## The task
Return the records exactly as they are.

## Input data
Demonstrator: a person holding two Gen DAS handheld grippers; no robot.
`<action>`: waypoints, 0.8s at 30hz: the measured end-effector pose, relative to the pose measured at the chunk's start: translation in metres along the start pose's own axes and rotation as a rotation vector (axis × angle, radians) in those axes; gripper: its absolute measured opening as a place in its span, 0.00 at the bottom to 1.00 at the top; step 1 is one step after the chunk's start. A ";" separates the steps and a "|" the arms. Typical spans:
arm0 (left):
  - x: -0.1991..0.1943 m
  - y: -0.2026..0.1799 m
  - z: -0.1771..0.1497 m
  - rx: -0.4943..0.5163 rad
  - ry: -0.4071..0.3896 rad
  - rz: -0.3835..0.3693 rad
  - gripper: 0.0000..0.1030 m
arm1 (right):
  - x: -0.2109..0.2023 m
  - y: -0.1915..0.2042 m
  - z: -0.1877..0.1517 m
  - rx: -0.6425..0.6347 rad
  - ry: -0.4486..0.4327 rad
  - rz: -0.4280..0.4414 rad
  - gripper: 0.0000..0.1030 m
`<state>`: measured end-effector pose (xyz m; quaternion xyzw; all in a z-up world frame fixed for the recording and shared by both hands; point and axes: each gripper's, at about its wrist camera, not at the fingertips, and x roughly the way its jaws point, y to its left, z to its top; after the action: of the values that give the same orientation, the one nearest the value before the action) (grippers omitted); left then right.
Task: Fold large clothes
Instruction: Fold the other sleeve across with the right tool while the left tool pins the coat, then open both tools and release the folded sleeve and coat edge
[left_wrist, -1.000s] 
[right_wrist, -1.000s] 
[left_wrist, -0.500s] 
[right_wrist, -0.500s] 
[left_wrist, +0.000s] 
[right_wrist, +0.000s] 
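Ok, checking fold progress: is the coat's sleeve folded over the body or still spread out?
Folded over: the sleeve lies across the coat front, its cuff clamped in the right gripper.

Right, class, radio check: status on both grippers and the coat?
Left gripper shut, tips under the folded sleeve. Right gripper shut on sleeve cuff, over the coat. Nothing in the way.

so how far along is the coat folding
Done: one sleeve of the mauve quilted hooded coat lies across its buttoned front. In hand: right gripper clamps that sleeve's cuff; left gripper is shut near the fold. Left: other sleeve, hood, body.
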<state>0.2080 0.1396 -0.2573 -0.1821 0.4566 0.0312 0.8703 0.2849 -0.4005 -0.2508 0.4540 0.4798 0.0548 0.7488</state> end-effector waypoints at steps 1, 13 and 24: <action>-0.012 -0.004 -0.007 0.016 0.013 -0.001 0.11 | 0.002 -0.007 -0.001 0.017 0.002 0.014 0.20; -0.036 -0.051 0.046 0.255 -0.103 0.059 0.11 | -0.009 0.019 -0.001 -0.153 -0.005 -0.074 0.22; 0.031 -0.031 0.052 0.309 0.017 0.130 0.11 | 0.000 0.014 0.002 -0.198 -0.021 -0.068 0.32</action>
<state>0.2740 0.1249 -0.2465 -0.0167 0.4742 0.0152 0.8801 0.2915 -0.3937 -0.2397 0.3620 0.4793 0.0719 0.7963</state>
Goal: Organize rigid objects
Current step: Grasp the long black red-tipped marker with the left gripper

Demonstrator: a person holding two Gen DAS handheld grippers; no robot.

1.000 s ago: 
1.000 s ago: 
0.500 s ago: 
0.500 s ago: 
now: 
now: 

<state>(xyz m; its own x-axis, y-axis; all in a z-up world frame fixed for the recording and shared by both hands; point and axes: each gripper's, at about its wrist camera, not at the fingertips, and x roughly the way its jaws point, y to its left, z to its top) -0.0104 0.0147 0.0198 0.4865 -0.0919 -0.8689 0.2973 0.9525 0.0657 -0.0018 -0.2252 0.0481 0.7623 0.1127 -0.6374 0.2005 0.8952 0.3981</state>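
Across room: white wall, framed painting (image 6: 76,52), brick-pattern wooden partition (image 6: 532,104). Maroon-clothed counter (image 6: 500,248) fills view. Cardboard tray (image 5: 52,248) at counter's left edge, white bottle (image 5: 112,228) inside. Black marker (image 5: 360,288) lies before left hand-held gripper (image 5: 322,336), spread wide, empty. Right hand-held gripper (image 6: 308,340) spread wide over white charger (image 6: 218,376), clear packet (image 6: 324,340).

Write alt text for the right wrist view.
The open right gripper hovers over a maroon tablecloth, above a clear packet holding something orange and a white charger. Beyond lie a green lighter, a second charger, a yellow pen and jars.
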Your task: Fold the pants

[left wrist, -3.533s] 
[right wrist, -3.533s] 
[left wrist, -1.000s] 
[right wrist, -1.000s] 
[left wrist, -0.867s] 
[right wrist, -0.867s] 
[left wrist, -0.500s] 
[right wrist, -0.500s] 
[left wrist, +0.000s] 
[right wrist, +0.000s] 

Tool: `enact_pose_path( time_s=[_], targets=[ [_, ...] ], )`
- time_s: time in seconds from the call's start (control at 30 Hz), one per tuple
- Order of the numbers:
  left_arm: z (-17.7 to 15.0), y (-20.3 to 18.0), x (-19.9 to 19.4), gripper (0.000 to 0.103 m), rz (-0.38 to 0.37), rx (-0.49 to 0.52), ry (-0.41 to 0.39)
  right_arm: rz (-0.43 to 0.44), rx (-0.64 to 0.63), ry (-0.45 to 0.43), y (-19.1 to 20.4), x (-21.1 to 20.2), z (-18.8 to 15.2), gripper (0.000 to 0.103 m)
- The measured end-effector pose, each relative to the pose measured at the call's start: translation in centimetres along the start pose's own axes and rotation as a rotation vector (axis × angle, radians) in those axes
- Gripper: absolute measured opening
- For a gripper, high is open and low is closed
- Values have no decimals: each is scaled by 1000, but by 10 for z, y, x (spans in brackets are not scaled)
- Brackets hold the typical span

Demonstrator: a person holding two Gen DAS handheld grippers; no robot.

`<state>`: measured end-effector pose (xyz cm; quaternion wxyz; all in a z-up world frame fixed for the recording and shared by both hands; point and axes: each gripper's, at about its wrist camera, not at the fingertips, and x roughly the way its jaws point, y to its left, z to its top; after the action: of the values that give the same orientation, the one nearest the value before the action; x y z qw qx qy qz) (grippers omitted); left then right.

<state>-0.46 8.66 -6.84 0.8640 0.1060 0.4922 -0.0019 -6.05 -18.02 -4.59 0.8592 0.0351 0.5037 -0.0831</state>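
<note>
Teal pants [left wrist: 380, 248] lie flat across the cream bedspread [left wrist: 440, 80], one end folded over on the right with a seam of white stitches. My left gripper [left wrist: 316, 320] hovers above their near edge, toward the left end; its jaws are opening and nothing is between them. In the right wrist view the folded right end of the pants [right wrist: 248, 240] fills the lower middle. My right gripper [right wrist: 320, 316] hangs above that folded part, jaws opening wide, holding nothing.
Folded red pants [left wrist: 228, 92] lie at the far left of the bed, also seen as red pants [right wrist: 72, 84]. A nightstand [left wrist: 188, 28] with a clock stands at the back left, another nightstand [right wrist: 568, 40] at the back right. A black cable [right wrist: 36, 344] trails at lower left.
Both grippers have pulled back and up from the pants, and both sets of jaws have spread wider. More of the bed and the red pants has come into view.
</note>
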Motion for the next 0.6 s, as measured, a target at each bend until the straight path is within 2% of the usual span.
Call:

## Finished exercise
Demonstrator: a person holding two Gen DAS handheld grippers; no robot.
`<action>`: waypoints, 0.8s at 30hz: the measured end-effector pose, relative to the pose measured at the chunk's start: translation in metres along the start pose's own axes and rotation as a rotation vector (axis × angle, radians) in those axes; gripper: its absolute measured opening as a place in its span, 0.00 at the bottom to 1.00 at the top; step 1 is one step after the chunk's start. A ";" separates the steps and a "|" the arms. Typical spans:
arm0 (left):
  - x: -0.1991..0.1943 m
  - y: -0.2026..0.1799 m
  - z: -0.1771..0.1497 m
  - rx: -0.4943..0.5163 rad
  - ry: -0.4071..0.3896 rad
  - rz: -0.3835..0.3693 rad
  - gripper: 0.0000..0.1030 m
arm1 (right):
  - x: -0.2109..0.2023 m
  - y: -0.1915..0.2042 m
  - z: -0.1877..0.1517 m
  - rx: -0.6425..0.6347 rad
  - ry: -0.4486..0.4327 rad
  - rz: -0.4280..0.4414 rad
  - gripper: 0.0000..0.1030 m
`<state>`: measured end-effector pose (xyz m; quaternion xyzw; all in a z-up world frame fixed for the recording and shared by both hands; point and axes: each gripper's, at about its wrist camera, not at the fingertips, and x roughly the way its jaws point, y to its left, z to its top; after the action: of the values that give the same orientation, the one nearest the value before the action) (grippers omitted); left then right.
Task: Fold large clothes
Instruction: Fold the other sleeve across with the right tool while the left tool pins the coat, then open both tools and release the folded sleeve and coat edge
[left_wrist, -1.000s] 
[right_wrist, -1.000s] 
[left_wrist, -0.500s] 
[right_wrist, -0.500s] 
[left_wrist, +0.000s] 
[right_wrist, +0.000s] 
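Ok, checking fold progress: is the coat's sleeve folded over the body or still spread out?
Folded over: the sleeve lies across the coat front, its cuff clamped in the right gripper.

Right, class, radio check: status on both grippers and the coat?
Left gripper shut, tips under the folded sleeve. Right gripper shut on sleeve cuff, over the coat. Nothing in the way.

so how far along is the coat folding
Done: one sleeve of the mauve quilted hooded coat lies across its buttoned front. In hand: right gripper clamps that sleeve's cuff; left gripper is shut near the fold. Left: other sleeve, hood, body.
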<state>0.2080 0.1396 -0.2573 -0.1821 0.4566 0.0312 0.8703 0.2849 -0.4005 -0.2508 0.4540 0.4798 0.0548 0.7488</state> end-effector waypoints at steps 1, 13 and 24: <action>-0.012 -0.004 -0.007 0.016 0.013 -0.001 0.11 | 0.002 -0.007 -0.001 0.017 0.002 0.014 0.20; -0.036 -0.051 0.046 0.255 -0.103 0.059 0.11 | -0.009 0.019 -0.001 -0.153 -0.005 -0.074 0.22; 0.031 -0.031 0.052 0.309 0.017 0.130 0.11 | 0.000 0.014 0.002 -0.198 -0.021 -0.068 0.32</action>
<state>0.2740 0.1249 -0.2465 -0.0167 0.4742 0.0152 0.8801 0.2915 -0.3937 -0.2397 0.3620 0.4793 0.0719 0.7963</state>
Goal: Organize rigid objects
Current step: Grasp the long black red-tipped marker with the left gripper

Demonstrator: a person holding two Gen DAS handheld grippers; no robot.

1.000 s ago: 
1.000 s ago: 
0.500 s ago: 
0.500 s ago: 
now: 
now: 

<state>(xyz m; its own x-axis, y-axis; all in a z-up world frame fixed for the recording and shared by both hands; point and axes: each gripper's, at about its wrist camera, not at the fingertips, and x roughly the way its jaws point, y to its left, z to its top) -0.0104 0.0147 0.0198 0.4865 -0.0919 -0.8689 0.2973 0.9525 0.0657 -0.0018 -0.2252 0.0481 0.7623 0.1127 -0.6374 0.2005 0.8952 0.3981</state>
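Across room: white wall, framed painting (image 6: 76,52), brick-pattern wooden partition (image 6: 532,104). Maroon-clothed counter (image 6: 500,248) fills view. Cardboard tray (image 5: 52,248) at counter's left edge, white bottle (image 5: 112,228) inside. Black marker (image 5: 360,288) lies before left hand-held gripper (image 5: 322,336), spread wide, empty. Right hand-held gripper (image 6: 308,340) spread wide over white charger (image 6: 218,376), clear packet (image 6: 324,340).

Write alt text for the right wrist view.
The open right gripper hovers over a maroon tablecloth, above a clear packet holding something orange and a white charger. Beyond lie a green lighter, a second charger, a yellow pen and jars.
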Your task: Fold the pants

[left wrist, -3.533s] 
[right wrist, -3.533s] 
[left wrist, -1.000s] 
[right wrist, -1.000s] 
[left wrist, -0.867s] 
[right wrist, -0.867s] 
[left wrist, -0.500s] 
[right wrist, -0.500s] 
[left wrist, +0.000s] 
[right wrist, +0.000s] 

Tool: `enact_pose_path( time_s=[_], targets=[ [_, ...] ], )`
- time_s: time in seconds from the call's start (control at 30 Hz), one per tuple
- Order of the numbers:
  left_arm: z (-17.7 to 15.0), y (-20.3 to 18.0), x (-19.9 to 19.4), gripper (0.000 to 0.103 m), rz (-0.38 to 0.37), rx (-0.49 to 0.52), ry (-0.41 to 0.39)
  right_arm: rz (-0.43 to 0.44), rx (-0.64 to 0.63), ry (-0.45 to 0.43), y (-19.1 to 20.4), x (-21.1 to 20.2), z (-18.8 to 15.2), gripper (0.000 to 0.103 m)
- The measured end-effector pose, each relative to the pose measured at the call's start: translation in centimetres along the start pose's own axes and rotation as a rotation vector (axis × angle, radians) in those axes
- Gripper: absolute measured opening
- For a gripper, high is open and low is closed
- Values have no decimals: each is scaled by 1000, but by 10 for z, y, x (spans in brackets are not scaled)
- Brackets hold the typical span

Demonstrator: a person holding two Gen DAS handheld grippers; no robot.

`<state>`: measured end-effector pose (xyz cm; quaternion wxyz; all in a z-up world frame fixed for the recording and shared by both hands; point and axes: each gripper's, at about its wrist camera, not at the fingertips, and x roughly the way its jaws point, y to its left, z to its top; after the action: of the values that give the same orientation, the one nearest the value before the action; x y z qw qx qy qz) (grippers omitted); left then right.

<state>-0.46 8.66 -6.84 0.8640 0.1060 0.4922 -0.0019 -6.05 -18.02 -4.59 0.8592 0.0351 0.5037 -0.0831</state>
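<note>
Teal pants [left wrist: 380, 248] lie flat across the cream bedspread [left wrist: 440, 80], one end folded over on the right with a seam of white stitches. My left gripper [left wrist: 316, 320] hovers above their near edge, toward the left end; its jaws are opening and nothing is between them. In the right wrist view the folded right end of the pants [right wrist: 248, 240] fills the lower middle. My right gripper [right wrist: 320, 316] hangs above that folded part, jaws opening wide, holding nothing.
Folded red pants [left wrist: 228, 92] lie at the far left of the bed, also seen as red pants [right wrist: 72, 84]. A nightstand [left wrist: 188, 28] with a clock stands at the back left, another nightstand [right wrist: 568, 40] at the back right. A black cable [right wrist: 36, 344] trails at lower left.
Both grippers have pulled back and up from the pants, and both sets of jaws have spread wider. More of the bed and the red pants has come into view.
</note>
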Motion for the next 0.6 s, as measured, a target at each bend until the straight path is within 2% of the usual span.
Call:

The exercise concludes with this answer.